§ Data for analysis
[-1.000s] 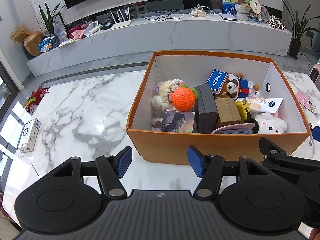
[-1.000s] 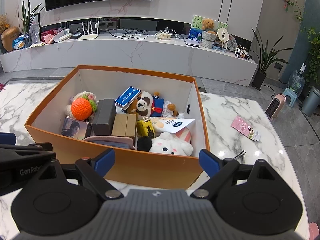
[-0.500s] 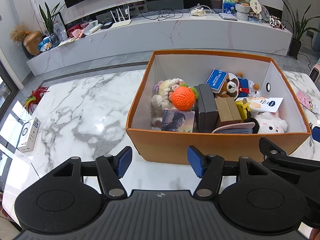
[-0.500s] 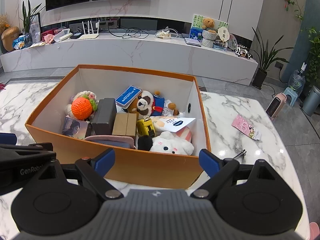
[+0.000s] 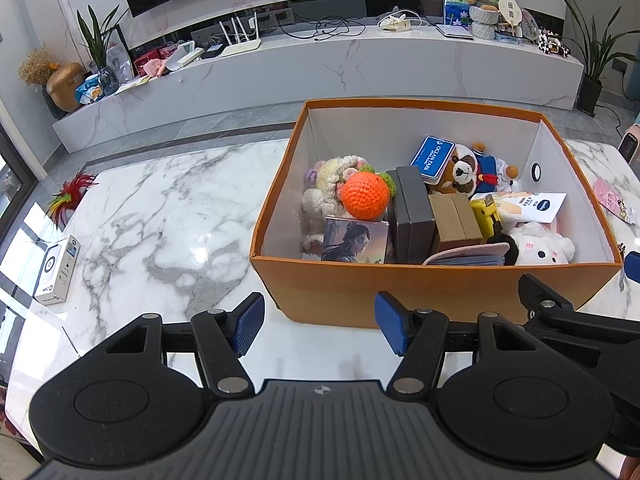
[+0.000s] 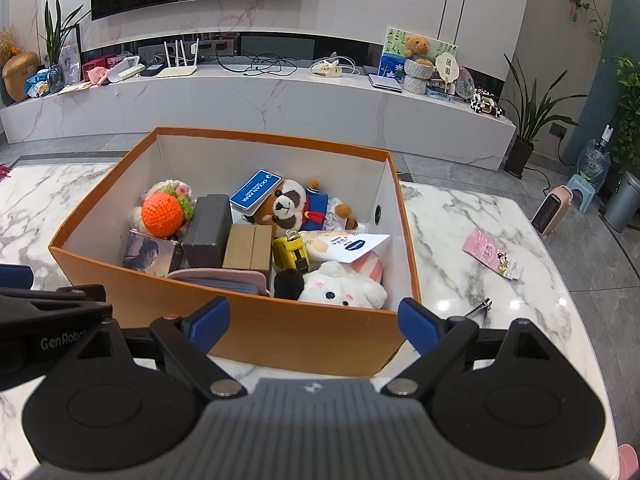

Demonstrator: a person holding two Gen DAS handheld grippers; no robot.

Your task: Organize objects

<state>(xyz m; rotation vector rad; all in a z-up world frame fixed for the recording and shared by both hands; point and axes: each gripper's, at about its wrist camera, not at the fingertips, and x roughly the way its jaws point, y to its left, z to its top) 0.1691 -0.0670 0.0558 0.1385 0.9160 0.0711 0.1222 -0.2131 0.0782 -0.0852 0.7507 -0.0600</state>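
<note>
1. Left wrist view showed the left gripper (image 5: 319, 322) with jaws apart and empty, just short of the orange box (image 5: 400, 292) on the marble counter (image 5: 160, 220).
2. Right gripper (image 6: 314, 326) had jaws spread wider, holding nothing, near the same box.
3. Toys and small boxes filled it; a white box (image 5: 56, 270) lay well apart on the counter, at its left edge.
</note>
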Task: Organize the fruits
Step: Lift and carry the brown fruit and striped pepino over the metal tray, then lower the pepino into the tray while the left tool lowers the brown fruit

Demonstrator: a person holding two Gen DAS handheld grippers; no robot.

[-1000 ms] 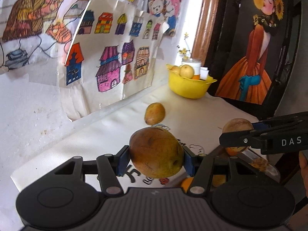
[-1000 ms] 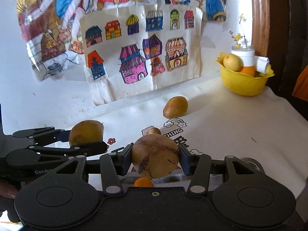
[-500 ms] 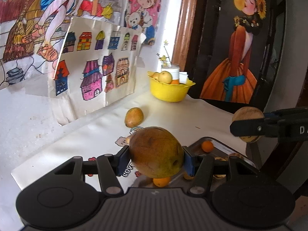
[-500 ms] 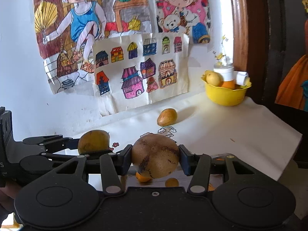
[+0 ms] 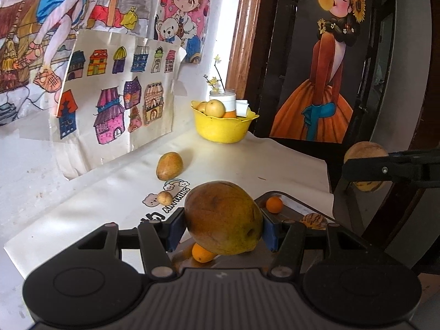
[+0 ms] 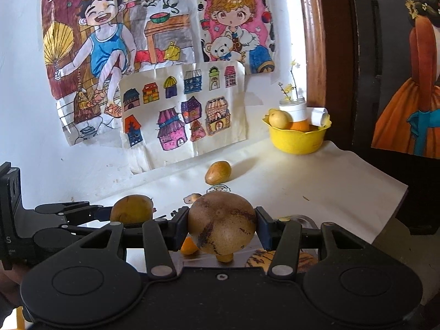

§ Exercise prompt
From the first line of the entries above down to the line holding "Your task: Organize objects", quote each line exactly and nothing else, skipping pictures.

§ Exercise response
[-1.000s] 
[-1.000s] 
[-0.500s] 
[-0.500s] 
[+0.000s] 
[+0.000s] 

Demonstrator: a person holding two Gen DAS handheld grippers; no robot.

Your task: Organize objects

No more output is given for this exercise.